[Exercise]
Your answer must be the full listing, reproduced word for word.

Data block START

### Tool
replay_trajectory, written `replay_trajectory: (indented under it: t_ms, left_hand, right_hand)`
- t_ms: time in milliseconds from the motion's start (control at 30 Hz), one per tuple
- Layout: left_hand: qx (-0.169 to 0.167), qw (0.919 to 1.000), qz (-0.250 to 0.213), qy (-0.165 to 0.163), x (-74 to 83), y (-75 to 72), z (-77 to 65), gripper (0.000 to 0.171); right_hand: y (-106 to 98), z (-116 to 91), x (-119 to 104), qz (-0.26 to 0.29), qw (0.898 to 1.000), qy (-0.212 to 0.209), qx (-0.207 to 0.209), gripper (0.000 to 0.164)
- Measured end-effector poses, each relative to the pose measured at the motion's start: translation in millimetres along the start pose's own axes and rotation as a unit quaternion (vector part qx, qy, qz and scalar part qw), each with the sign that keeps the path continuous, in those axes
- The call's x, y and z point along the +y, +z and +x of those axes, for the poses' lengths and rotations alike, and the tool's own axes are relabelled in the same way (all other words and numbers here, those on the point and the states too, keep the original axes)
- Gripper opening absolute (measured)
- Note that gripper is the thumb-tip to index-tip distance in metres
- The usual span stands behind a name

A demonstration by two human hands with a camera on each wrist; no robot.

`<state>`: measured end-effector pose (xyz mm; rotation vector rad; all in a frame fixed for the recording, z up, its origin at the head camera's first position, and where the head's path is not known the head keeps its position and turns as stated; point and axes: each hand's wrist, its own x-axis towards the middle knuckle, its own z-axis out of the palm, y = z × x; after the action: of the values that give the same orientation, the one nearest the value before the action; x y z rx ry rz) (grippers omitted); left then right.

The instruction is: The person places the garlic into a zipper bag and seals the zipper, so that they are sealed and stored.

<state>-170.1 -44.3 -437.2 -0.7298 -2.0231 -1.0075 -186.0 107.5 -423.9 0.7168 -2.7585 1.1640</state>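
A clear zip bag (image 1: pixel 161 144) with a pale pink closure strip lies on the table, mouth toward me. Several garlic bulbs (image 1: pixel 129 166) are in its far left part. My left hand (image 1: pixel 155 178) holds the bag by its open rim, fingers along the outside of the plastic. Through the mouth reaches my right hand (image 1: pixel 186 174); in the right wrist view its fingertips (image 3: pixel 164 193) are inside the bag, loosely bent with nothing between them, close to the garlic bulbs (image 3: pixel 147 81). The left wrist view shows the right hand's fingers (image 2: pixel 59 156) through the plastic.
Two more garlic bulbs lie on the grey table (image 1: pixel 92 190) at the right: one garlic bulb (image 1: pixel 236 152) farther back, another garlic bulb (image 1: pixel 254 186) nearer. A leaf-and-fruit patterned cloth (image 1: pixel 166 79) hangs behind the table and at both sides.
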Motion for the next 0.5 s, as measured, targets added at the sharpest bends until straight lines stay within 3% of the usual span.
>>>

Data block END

[Solution to this problem]
### Tool
replay_trajectory, written `replay_trajectory: (indented under it: t_ms, left_hand, right_hand)`
- t_ms: time in milliseconds from the motion's start (control at 30 Hz), one per tuple
- Layout: left_hand: qx (-0.169 to 0.167), qw (0.919 to 1.000), qz (-0.250 to 0.213), qy (-0.165 to 0.163), x (-74 to 83), y (-75 to 72), z (-77 to 65), gripper (0.000 to 0.171); right_hand: y (-106 to 98), z (-116 to 91), x (-119 to 104), qz (-0.26 to 0.29), qw (0.898 to 1.000), qy (-0.212 to 0.209), qx (-0.207 to 0.209), gripper (0.000 to 0.164)
- Measured end-effector poses, each relative to the pose measured at the motion's start: translation in millimetres along the start pose's own axes and rotation as a unit quaternion (vector part qx, qy, qz and scalar part qw), each with the sign that keeps the path continuous, in those axes
- The call's x, y and z point along the +y, +z and +x of those axes, for the poses' lengths and rotations alike, and the tool's own axes are relabelled in the same way (all other words and numbers here, those on the point and the states too, keep the original axes)
- Gripper opening absolute (measured)
- Note that gripper is the thumb-tip to index-tip distance in metres
- The usual span stands behind a name

A demonstration by two human hands with a camera on each wrist; no robot.

`<state>`: measured end-effector pose (xyz mm; rotation vector rad; all in a frame fixed for the recording, z up, its origin at the head camera's first position, and where the head's path is not known the head keeps its position and turns as stated; point and axes: each hand's wrist, its own x-axis towards the middle knuckle, its own z-axis out of the palm, y = z × x; after the action: of the values that give the same orientation, the one nearest the value before the action; x y z rx ry rz) (grippers omitted); left then right.

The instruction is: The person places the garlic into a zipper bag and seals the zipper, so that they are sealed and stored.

<state>-170.1 -44.3 -437.2 -0.7298 -2.0231 -1.0075 -186.0 107.5 -423.9 0.7168 -2.7585 1.1640</state>
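A clear zip bag (image 1: pixel 161 144) with a pale pink closure strip lies on the table, mouth toward me. Several garlic bulbs (image 1: pixel 129 166) are in its far left part. My left hand (image 1: pixel 155 178) holds the bag by its open rim, fingers along the outside of the plastic. Through the mouth reaches my right hand (image 1: pixel 186 174); in the right wrist view its fingertips (image 3: pixel 164 193) are inside the bag, loosely bent with nothing between them, close to the garlic bulbs (image 3: pixel 147 81). The left wrist view shows the right hand's fingers (image 2: pixel 59 156) through the plastic.
Two more garlic bulbs lie on the grey table (image 1: pixel 92 190) at the right: one garlic bulb (image 1: pixel 236 152) farther back, another garlic bulb (image 1: pixel 254 186) nearer. A leaf-and-fruit patterned cloth (image 1: pixel 166 79) hangs behind the table and at both sides.
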Motion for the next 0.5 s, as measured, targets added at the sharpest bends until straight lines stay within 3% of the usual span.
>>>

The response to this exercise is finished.